Rory Carroll, Ireland Correspondent of the Observer, knows little of Ireland, and when he sought an authority on Irish music consulted Bono who gave him the Bone-headed story that what the late
Garech Browne (1939-2018) was doing when he founded Claddagh Records in 1959 was an (apparently unprecedented) attempt “to preserve melodies that might never have been heard again.”
Creditable though Garech’s work was, in befriending the Uileann Piper Paddy Maloney, Paddy was one of the pupils of Leo Rowsome (1903-1970) who had been appointed as teacher of that instrument at the age of 16 by the Dublin Municipal School of Music. Leo was a third generation piper and 120 years after
his birth the Rowsome Dynasty are still masters and mistresses of that instrument.
Leo , though based in Dublin, played internationally and in 1933 on BBC TV from London’s Alexandra Palace, the first Irish traditional musician to have that honour.
For years Leo ran The Pipers’ Club in Dublin which met every Sunday Evening in Dublin and in 1951 with others he launched the annual Festival _ FLEADH CHEOIL na hEIREANN, in Mullingar.
This month the Fleadh was again held in Mullingar, running from 6th to 14th August drawing 100,000
including players, singers, dancers and their supporters.
Decades before the 1959 founding of Claddagh Records
Radio Eireann had regular traditional music programmes, many of them recorded in Camden Town.
Gael Linn records were going from the early 1950s. Britain’s TOPIC RECORDS featured Irish traditional
music.
I cannot myself play an instrument nor sing in tune.
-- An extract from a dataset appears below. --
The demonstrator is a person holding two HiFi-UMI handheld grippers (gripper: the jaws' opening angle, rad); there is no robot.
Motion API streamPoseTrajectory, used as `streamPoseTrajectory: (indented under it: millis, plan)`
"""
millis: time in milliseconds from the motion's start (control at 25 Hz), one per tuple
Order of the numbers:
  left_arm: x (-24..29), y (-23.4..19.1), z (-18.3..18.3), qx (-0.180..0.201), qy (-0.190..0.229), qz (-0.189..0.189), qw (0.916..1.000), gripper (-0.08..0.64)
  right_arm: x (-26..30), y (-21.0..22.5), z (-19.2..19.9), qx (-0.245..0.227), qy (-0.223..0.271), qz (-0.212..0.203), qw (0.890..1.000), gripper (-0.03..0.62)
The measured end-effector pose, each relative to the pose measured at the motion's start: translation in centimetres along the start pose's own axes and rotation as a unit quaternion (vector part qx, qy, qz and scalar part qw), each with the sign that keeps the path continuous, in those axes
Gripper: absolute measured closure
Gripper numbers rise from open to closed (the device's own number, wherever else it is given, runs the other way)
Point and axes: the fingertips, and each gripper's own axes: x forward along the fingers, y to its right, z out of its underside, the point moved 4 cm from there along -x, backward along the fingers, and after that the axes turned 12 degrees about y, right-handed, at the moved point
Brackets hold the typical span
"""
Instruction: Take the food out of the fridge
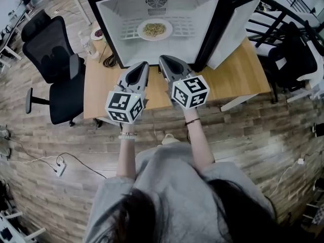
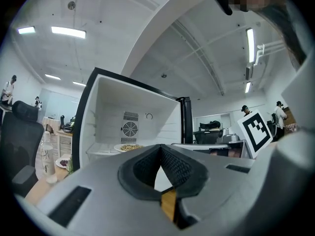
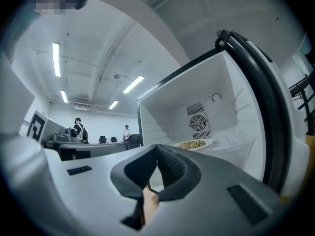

Wikipedia has much on Leo Rowsome. His son, the late Liam Rowsome, played the fiddle and I sat
next to him in St Fintan’s CBS, Sutton in the 1950s.
Perhaps the greatest collector of Irish melodies was Edmund Bunting (1773-1843) the Armagh man
who transcribed music from oral-tradition harpists at the Belfast Harp Festival organised for such
preservation of the old music in 1792.
Bunting’s monumental “A General Collection of the Ancient Music of Ireland.” was published in London in 1796. – and can be accessed FREE on the internet. Bunting continued collecting for many years and he published another book in 1813.
Bunting lodged with Henry Joy McCracken, hanged as a rebel in 1798. The United Irishmen took the
Irish Harp as their Symbol. with the legend -” ‘Tis Newly Strung and Strung and Shall Be Heard”
As it happens Wolfe Tone was in Belfast on United Irishman business during the festival. Though
himself an amateur flautist, he wrote “Strum, Strum and be Hanged”
On similar business in Ballinasloe he had cursed carousers and a piper in the next room when he was trying to sleep.


I should have mentioned Comhaltas Ceoilteoiri Eireann, founded in 1951, which has hundreds of
branches throughout the world and runs 1,000 music classes a week.
Apparently neither BONO nor the Observer’s Irish Correspondent ever heard of them!
I think the paper might be better described as The London Obscurer.